Please count the lines in this listing that include the string "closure", and give only the number.

(Record excerpts begins)

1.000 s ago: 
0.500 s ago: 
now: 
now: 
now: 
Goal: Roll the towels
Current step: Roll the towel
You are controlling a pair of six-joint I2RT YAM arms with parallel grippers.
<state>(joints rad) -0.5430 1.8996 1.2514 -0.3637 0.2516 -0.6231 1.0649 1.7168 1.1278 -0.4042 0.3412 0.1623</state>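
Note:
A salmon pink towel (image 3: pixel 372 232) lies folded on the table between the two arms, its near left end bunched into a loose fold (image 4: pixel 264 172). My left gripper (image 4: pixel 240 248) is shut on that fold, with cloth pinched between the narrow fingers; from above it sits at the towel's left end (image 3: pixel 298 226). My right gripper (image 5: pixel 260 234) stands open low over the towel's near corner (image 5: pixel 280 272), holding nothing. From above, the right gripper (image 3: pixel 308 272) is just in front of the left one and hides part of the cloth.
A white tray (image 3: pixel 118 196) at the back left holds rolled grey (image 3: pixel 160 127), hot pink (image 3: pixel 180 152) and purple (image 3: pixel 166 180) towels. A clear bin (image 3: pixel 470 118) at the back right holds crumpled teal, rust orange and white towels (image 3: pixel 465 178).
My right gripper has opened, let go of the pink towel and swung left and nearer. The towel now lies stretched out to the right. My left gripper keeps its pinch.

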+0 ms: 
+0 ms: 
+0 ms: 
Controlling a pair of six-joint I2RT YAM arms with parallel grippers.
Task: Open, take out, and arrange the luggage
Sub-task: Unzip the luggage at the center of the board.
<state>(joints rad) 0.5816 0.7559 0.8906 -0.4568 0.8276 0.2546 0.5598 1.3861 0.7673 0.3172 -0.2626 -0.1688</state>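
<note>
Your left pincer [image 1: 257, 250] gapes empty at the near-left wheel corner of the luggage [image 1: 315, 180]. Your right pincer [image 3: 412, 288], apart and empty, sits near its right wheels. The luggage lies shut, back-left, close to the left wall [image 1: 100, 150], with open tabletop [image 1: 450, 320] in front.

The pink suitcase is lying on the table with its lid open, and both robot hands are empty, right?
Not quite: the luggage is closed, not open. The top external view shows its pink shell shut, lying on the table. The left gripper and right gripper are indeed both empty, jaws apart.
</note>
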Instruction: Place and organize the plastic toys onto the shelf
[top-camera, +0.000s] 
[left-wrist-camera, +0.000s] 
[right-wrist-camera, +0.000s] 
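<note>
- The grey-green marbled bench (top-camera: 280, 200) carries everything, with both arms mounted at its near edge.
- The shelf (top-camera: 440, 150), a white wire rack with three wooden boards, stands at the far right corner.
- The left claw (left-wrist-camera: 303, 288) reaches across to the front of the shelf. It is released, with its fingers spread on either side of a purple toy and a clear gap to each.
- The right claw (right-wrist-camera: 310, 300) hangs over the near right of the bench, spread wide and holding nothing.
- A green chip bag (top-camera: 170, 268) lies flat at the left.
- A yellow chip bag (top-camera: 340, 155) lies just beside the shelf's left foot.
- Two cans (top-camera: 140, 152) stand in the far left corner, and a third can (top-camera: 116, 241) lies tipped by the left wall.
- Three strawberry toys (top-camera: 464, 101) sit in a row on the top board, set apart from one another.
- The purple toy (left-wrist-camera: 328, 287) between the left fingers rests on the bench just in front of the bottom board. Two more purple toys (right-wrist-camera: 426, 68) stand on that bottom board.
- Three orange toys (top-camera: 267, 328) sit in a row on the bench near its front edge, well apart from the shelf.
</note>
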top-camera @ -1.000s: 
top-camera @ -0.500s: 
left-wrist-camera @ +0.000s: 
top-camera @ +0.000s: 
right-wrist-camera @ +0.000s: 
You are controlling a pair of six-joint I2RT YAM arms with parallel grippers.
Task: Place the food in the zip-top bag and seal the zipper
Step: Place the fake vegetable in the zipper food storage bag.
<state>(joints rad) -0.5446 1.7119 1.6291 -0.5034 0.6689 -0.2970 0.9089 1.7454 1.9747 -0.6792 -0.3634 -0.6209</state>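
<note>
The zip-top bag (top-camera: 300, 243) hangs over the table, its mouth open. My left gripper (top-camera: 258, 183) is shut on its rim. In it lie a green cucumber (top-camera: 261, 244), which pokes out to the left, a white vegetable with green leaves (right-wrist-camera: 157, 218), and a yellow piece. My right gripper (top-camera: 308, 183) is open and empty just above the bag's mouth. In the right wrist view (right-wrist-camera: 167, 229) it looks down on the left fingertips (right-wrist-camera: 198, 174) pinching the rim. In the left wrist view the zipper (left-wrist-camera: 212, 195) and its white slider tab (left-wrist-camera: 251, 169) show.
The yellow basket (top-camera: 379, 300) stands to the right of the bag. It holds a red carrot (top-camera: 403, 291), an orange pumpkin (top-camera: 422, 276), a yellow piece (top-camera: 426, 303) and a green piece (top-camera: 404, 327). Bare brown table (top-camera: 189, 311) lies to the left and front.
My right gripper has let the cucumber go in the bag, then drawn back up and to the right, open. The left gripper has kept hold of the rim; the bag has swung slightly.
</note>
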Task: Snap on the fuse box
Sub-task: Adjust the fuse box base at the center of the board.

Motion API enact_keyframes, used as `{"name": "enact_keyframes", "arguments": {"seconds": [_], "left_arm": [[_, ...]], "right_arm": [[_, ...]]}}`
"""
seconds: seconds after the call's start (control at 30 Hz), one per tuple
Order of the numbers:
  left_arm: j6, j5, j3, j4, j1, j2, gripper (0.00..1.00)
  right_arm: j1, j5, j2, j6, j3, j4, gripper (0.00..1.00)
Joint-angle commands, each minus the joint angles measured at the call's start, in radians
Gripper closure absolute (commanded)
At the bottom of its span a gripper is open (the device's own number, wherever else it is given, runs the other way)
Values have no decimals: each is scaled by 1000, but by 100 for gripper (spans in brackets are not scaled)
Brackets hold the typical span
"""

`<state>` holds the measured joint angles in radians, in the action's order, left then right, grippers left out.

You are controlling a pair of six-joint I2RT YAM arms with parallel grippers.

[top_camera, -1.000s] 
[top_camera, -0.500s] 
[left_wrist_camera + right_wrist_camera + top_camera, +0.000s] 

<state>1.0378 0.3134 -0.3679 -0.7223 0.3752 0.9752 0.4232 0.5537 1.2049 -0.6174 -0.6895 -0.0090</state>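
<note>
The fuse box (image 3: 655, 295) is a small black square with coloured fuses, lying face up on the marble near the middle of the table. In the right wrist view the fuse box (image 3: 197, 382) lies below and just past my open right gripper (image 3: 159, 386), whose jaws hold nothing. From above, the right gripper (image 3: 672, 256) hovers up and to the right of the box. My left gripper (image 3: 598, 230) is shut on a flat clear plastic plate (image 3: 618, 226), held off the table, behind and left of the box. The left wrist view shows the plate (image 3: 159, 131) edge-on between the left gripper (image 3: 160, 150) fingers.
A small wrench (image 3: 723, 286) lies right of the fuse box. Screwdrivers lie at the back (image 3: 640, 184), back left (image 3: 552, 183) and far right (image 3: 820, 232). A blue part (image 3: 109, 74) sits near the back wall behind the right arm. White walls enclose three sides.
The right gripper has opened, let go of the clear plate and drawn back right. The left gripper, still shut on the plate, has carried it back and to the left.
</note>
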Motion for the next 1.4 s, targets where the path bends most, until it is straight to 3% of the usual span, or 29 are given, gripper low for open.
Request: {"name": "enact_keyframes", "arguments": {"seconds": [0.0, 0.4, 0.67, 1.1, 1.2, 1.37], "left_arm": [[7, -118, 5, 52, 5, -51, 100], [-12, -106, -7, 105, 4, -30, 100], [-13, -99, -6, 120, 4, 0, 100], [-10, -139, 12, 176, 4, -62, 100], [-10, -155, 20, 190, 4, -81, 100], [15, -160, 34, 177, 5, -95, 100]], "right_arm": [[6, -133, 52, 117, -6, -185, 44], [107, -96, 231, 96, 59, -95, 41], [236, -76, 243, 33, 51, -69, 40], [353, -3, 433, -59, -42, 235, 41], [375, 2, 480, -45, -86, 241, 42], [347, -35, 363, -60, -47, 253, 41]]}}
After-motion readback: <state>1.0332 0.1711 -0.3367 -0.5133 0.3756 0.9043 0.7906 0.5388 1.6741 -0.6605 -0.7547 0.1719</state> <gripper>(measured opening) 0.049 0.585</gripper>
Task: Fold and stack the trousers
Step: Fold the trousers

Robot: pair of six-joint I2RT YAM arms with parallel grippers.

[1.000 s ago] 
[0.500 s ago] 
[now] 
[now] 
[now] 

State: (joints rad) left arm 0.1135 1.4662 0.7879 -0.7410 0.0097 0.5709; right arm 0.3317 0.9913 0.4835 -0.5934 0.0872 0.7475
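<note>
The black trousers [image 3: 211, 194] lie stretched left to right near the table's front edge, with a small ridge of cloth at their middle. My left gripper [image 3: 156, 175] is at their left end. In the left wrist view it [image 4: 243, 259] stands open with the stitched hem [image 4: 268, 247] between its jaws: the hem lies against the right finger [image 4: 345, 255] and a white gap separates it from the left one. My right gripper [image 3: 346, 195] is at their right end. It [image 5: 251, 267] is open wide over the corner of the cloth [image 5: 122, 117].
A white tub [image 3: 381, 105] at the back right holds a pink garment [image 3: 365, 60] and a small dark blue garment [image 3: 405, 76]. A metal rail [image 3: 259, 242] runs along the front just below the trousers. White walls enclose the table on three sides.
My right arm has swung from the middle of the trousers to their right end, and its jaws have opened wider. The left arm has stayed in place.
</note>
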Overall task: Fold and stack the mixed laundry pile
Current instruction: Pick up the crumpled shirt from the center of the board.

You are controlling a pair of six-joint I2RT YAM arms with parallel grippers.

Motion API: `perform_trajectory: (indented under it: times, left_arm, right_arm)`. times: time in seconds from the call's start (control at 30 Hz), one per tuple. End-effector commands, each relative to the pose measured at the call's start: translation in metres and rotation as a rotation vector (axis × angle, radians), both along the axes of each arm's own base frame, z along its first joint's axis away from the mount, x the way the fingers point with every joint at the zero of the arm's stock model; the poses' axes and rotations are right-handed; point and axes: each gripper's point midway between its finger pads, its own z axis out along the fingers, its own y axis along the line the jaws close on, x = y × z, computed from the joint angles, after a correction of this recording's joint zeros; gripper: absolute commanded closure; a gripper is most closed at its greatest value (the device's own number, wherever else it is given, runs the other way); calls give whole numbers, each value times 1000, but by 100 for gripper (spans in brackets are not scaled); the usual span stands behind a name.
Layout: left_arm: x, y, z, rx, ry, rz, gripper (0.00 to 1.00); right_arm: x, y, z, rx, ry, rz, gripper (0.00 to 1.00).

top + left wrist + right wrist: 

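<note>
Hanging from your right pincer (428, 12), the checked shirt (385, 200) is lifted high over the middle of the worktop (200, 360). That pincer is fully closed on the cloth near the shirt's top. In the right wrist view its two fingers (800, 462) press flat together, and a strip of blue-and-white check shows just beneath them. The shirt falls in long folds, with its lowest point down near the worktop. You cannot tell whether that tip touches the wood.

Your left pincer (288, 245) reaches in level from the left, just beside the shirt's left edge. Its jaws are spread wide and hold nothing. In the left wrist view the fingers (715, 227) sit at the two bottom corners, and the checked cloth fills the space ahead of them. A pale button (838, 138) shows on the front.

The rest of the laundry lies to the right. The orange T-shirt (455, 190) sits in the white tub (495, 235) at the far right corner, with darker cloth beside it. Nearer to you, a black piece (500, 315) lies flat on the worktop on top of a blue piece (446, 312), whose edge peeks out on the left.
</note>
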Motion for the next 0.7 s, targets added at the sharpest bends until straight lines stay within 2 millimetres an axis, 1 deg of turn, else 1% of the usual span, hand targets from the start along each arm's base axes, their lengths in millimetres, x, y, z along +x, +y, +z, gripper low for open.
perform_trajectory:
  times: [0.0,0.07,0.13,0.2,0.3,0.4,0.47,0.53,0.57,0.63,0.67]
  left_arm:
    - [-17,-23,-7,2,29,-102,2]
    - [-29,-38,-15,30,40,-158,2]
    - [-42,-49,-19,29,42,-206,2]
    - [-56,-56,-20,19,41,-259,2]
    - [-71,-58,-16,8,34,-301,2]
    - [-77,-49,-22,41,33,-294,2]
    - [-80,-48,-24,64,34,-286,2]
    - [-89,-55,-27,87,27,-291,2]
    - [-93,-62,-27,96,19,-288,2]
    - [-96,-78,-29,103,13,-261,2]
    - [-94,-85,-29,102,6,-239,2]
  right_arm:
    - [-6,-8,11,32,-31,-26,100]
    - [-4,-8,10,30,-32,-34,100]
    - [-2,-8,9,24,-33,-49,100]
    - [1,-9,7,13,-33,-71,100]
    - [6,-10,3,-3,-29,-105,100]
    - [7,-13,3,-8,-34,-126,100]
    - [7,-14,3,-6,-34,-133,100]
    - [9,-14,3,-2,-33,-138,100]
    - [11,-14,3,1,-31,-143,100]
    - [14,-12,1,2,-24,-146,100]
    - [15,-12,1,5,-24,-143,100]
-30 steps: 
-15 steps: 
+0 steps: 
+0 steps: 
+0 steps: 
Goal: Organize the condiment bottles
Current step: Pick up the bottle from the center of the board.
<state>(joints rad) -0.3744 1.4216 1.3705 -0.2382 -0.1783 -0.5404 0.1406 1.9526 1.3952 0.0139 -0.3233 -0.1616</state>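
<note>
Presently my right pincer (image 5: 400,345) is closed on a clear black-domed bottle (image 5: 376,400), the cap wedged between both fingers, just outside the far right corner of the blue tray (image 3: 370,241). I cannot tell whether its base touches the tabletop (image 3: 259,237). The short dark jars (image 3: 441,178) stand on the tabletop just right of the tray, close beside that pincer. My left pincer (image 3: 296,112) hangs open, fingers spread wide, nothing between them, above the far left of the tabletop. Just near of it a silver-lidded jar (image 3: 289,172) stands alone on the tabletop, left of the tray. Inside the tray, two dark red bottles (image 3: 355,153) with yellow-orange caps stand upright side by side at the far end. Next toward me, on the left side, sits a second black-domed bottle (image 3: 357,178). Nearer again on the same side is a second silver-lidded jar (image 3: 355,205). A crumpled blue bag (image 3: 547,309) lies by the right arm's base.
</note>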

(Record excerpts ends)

- Your solution
2